* _Exercise objective_: Check every line of the listing below for "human", and report how many lines have it, as a number with nothing more.

* _Extracted material_:
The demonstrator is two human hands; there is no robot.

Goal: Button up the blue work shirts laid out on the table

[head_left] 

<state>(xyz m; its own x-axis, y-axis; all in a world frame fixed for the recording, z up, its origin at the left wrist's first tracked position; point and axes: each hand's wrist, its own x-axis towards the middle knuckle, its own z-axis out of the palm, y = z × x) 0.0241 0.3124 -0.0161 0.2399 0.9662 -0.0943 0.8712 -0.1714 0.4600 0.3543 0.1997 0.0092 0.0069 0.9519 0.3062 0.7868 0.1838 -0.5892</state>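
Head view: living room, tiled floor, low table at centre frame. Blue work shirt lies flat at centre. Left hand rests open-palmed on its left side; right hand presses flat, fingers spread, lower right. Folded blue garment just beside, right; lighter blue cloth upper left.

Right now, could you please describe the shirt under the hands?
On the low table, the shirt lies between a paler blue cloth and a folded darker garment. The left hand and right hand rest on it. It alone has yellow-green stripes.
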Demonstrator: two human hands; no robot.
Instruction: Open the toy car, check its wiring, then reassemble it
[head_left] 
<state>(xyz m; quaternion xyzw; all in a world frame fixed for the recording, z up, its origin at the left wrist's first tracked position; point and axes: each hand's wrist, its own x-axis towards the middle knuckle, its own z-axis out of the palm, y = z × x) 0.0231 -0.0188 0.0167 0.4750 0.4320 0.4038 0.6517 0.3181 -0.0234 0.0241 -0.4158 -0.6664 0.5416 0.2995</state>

* _Task solution_: 2